Speaking your mind?

 

“I don’t mind talking to you or my classmates in English; in fact, I quite enjoy it. But it’s different when I have to have a conversation with a stranger whose job is to look for mistakes in what I say and how I say it – the examiner is not there to support me, but to judge me. And they’re not interested in talking to me, they just want to do their job, pass or fail me, and then go home!”

This is how a learner preparing for a language exam described his attitude to the speaking test. And he’s actually quite right. His words capture two salient characteristics of speaking tests, which both teachers and learners need to remember:

  • A speaking test is not a normal communicative interaction. The main purpose is neither to exchange information, nor to exchange opinions, nor to express feelings. The main purpose is for the learner to demonstratewhat they know and what they can do in English and for the examiner to judge the learner’s performance.
  • The examiner’s job is, indeed, to make decisions about the learner’s level based on the evidence the learner provides. In most EFL examination contexts, the examiner is actually discouraged from speaking naturally and participating naturally in a conversation with the learner; instead, they are asked to follow a script in the interests of standardization and fairness.
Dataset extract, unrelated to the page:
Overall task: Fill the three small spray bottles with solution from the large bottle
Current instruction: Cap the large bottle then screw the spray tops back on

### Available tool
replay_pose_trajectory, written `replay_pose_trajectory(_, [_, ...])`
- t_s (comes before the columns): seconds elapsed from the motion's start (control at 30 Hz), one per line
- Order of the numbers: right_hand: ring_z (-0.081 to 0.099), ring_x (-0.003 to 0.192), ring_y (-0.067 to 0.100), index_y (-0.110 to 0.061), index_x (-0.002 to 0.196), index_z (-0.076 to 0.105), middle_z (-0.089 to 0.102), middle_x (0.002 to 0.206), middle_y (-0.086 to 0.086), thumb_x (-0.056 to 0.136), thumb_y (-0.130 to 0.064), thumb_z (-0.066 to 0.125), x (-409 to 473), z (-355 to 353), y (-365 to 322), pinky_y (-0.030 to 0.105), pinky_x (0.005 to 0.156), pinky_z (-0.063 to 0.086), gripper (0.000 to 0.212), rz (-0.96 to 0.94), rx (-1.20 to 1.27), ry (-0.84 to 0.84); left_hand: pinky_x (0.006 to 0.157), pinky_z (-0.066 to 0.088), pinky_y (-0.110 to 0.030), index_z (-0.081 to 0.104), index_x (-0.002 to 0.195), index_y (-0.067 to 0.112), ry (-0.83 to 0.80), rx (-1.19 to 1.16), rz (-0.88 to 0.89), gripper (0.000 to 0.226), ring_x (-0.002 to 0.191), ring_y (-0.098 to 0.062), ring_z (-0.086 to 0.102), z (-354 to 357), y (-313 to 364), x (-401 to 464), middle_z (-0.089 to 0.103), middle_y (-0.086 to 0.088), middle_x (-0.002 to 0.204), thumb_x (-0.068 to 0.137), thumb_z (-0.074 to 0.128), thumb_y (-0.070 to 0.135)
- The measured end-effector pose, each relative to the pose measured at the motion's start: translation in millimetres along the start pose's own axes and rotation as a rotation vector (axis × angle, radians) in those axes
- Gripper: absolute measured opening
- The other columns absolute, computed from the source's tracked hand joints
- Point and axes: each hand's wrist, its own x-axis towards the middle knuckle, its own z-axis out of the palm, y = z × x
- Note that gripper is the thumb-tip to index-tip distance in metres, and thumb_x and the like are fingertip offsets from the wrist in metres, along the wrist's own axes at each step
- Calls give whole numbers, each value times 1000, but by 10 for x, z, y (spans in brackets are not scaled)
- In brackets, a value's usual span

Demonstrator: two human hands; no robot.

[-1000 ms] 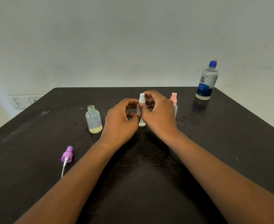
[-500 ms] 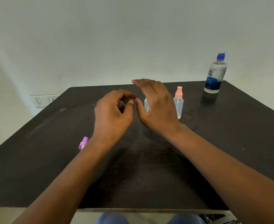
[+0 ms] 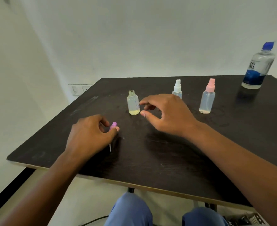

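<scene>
An uncapped small bottle (image 3: 133, 103) with a little yellowish liquid stands on the dark table (image 3: 167, 152). My right hand (image 3: 165, 115) hovers just right of it, fingers apart, holding nothing. My left hand (image 3: 89, 136) closes its thumb and fingers around the purple spray cap (image 3: 113, 125), whose white tube (image 3: 110, 148) lies on the table. A white-capped spray bottle (image 3: 177, 89) stands behind my right hand, a pink-capped one (image 3: 207, 99) further right. The large bottle (image 3: 257, 67) with a blue cap stands at the far right corner.
A wall socket plate (image 3: 79, 89) sits on the wall beyond the table's left corner. The table's near edge runs diagonally below my forearms, with my knees in blue trousers (image 3: 131, 211) under it.
Both hands let go of the white-capped bottle and moved left. My left hand dropped onto the purple cap; my right hand came beside the uncapped bottle. The camera turned left.
</scene>
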Motion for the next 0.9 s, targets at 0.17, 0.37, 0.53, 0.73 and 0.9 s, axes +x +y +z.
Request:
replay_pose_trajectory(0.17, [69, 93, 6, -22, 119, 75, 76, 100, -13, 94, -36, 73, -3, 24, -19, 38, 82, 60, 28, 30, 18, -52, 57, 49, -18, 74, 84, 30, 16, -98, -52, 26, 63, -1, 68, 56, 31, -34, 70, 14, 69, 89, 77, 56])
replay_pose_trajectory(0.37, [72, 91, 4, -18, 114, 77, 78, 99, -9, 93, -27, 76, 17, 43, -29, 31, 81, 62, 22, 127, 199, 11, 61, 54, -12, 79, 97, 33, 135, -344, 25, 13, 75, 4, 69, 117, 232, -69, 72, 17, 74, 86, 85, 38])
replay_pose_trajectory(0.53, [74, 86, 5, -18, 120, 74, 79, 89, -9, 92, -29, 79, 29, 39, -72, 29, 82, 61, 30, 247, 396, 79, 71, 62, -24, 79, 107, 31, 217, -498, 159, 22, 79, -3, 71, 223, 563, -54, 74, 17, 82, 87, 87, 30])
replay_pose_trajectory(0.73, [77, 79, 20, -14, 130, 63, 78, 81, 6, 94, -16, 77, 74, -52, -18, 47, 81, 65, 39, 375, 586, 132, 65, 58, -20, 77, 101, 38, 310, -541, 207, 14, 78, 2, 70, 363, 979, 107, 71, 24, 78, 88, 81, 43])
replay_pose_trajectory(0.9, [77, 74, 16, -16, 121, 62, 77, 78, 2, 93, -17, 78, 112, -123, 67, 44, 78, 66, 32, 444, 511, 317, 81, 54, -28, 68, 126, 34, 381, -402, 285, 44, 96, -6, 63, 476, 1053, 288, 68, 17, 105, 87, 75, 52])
By George Vassilakis, teacher trainer, author, co-owner of ACE TEFL

An unnatural situation

The ensuing unnaturalness of the situation is not an accident, but rather an inherent necessity, one of the necessary evils, it seems, of exams. Speaking examiners, who are mostly teachers themselves, learn to check their teaching personality at the examination room door and put on the hat of the impartial, but occasionally robotic, examiner. In a similar way, learners may also have to learn that it is in their best interest to adopt a speaking style for the examination room which may be very different from what is the norm in natural conversation.

Research into natural conversation (for example, Leech 2000, Quaglio and Biber 2006, Miller 2006) has shown that it displays characteristics like the following:

  • at least half of the utterances are fragments, incomplete clauses and parenthetics
  • more than 60% of the complete clauses used have a very simple subject – verb – object structure
  • more than 70% of the verbs are in the present tense
  • there are quite a few structures (including non-defining relative clauses, participial clauses and infinitive clauses) which are extremely rare
  • lexical density and  lexical diversity are both very low, which means that a limited number of words are used, rare words are avoided and many of the words are repeated again and again
  • cohesive devices are limited to very simple conjunctions like and and but, with only occasional use of conjuncts.

And yet, to prove that they have reached an advanced level, learners taking a speaking exam are expected to demonstrate that they can construct full, grammatical sentences, that they can use a broad range of grammatical structures, that they have an appropriate range of vocabulary at their disposal and that they can employ a variety of cohesive devices to help them connect their ideas and signal what logical relationships obtain between different ideas. In other words, the kind of speaking performance that will earn learners good marks in a speaking test seems to display none of the characteristics of natural conversation; worse still, speaking tests seem to require that learners should use a register that is more typical of written than of spoken English. 

What should we teach them, then?

That doesn’t necessarily mean that teachers should be teaching learners how to speak unnaturally. In my view, we should instead make sure that learners understand what the requirements of the exam are and make clear when we are practising  exam skills rather than practising the language. Rather than pretending that what learners have to do in the exam is simply “be themselves” and interact the way they would in “real life” (which, unsurprisingly, is a shorthand term in the ELT world for “life outside the classroom”), I think we should clarify that an exam is most certainly not a normal communicative context, that it has its own rules and its own conventions, that it is, at the end of the day, a spoken genre different  from almost all the others, which learners can master, given the right guidance.

Sheldon or Penny?

Such guidance would include explicit references to the assessment criteria used in the exam and activities focusing on evaluating spoken performance in relation to those criteria. This, however, could be introduced as a game: listening to normal conversations and deciding whether they would be good enough for an exam as well as listening to less normal conversations and deciding whether those would be good enough for an exam. Which of the two characters, for example, in the video below would you say interacts normally? And which one demonstrates a good range of structures and vocabulary that examiners would appreciate?

 

Learners in the know

Once learners realise that they need to play a role in the examination room, for which they need to develop a different manner of speaking, one that shows off their language knowledge and skills, it will be possible to continue teaching them real English as well as preparing them for the exam without feeling as though we were all taking part in an absurd performance of an absurd play.  All we have to do is keep the two separated: this is real life, that is exam survival!

References

Leech, G. 2000. Grammars of spoken English: new outcomes of corpus‐oriented research. Language Learning 50 (4):675‐724
Quagluio P. and D. Biber 2006. The Grammar of Conversation. In B.Aarts and A. McMahon (Eds.) The Handbook of English Linguistics. Oxford:  Blackwell.